Animals – non-human – have always participated in different rituals of various human groups. For example, thanks to literature we have knowledge of animal sacrifices in ancient Indo-European and American civilizations. And not only sacrifices but also ceremonial games, parades, processions, etc. But we don’t have to go so far back in time or to such distant lands. In Costa Rica, at present, several festivals are celebrated that have animals as their main subject, especially cattle.

Tope (horse parade)

El tope is a Costa Rican festival celebrated on December 26th. It is a parade of horses held in downtown San José that tries to commemorate the horse, an important element of Costa Rican culture. Here the colonial past and the present of the country merge, since many Costa Rican families worked the land, had farms and that is how the sabanera culture was born. During the festival, you can see horses performing special steps -almost like a dance- ornate carts, costumes and live music.
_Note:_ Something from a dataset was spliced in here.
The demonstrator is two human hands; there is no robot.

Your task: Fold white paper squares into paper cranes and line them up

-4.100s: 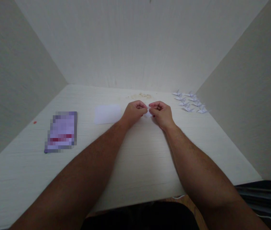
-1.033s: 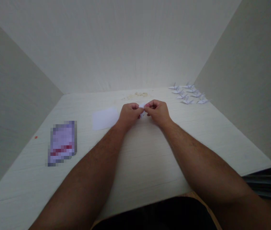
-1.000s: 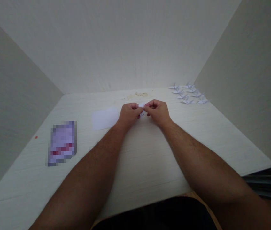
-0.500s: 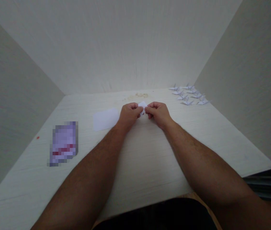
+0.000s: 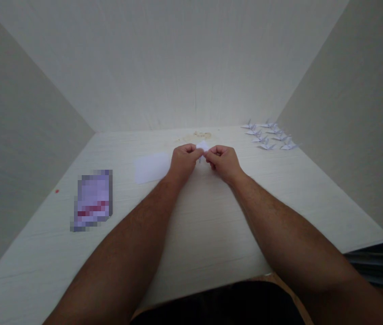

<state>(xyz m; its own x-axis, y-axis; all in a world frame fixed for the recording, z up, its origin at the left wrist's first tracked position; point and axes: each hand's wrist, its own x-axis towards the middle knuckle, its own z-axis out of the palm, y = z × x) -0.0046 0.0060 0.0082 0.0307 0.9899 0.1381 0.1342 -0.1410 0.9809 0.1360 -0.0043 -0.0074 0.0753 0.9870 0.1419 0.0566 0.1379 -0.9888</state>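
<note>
A small folded piece of white paper (image 5: 203, 146) is pinched between both hands above the middle of the table. My left hand (image 5: 185, 161) grips its left side, thumb pressed against the fingers. On the other side, my right hand (image 5: 223, 160) pinches the paper's lower right edge between thumb and fingertips. The fingers hide part of the paper, so its exact folds cannot be made out. Left of my left hand lies a flat stack or sheet of white paper (image 5: 151, 168), partly covered by the wrist.
Several folded paper cranes (image 5: 268, 135) stand in rows at the back right of the pale table (image 5: 208, 225). A blurred purple packet (image 5: 93, 198) lies at the left, near a small red spot (image 5: 57, 191). Walls enclose the back and both sides.
The paper has tilted slightly and its lower part is now more covered by the fingers. Both hands remain close together. The whole view has shifted a little.
</note>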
It is an ancient Costa Rican tradition that consists of improvised bullfighters -non-professional bullfighters- entering the ring to challenge the bull and entertain the public. They may be subjected to liftings or gored by the bull, but that is just the entertainment offered. There is also a bull riding section, in which the rider must try to stay on top of the bull as long as possible. It is a spectacle in which almost the entire Costa Rican population participates since 94.5% of Ticos watch the television broadcasts and 50.2% have ever been to live bullfights.

But what do the activists say?

These events, in addition to having hundreds of fans, are criticized by animal rights activists.

Indeed, in 2018, a veterinary doctor wrote that the bulls sent to the rings suffer mistreatment and fasting with the aim that they can be as altered as possible at the time of the show. She mentions that, although the bulls are not slaughtered in these events, violence against these animals continues to be perpetuated.

Regarding the tope, in 2017, the National Animal Health Service (SENASA) had to remove 5 horses from the parade due to improper treatment against them and due to the location of wounds. In addition to this, the horses are exposed to the sun for several hours, must endure a long and slow walk and all the human noise that could generate a lot of stress.

In recent years, there has been a campaign on social networks to try to raise awareness among the rest of the population about the harmful effects of these shows on the animals. However, the task of educating Costa Ricans will take many efforts and even years since many link these activities with the identity of the Tico.